Instructions for the task: Nothing outside the range below should be printed. Output exactly the lines from the line with "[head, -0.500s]" to the line with "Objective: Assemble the", both included.

Information shown:
*** Block opens ***

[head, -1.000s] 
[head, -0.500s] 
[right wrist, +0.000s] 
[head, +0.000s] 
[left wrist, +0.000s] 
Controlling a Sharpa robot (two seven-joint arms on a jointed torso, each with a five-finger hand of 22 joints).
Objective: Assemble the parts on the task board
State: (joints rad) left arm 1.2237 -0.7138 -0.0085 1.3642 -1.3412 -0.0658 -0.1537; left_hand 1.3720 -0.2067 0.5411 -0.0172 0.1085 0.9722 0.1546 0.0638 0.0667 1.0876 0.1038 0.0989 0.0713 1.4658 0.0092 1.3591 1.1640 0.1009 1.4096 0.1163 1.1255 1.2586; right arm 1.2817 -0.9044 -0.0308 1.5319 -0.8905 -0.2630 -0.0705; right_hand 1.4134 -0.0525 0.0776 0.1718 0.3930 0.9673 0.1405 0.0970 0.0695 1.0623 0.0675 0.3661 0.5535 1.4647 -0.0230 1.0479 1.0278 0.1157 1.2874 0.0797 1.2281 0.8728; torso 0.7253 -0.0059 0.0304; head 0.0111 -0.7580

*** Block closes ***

Answer space:
[head, -0.500s] 
[right wrist, +0.000s] 
[head, +0.000s] 
[left wrist, +0.000s] 
Controlling a Sharpa robot (two seven-joint arms on a jointed torso, each with a five-finger hand of 22 joints).
Objective: Assemble the parts on the task board

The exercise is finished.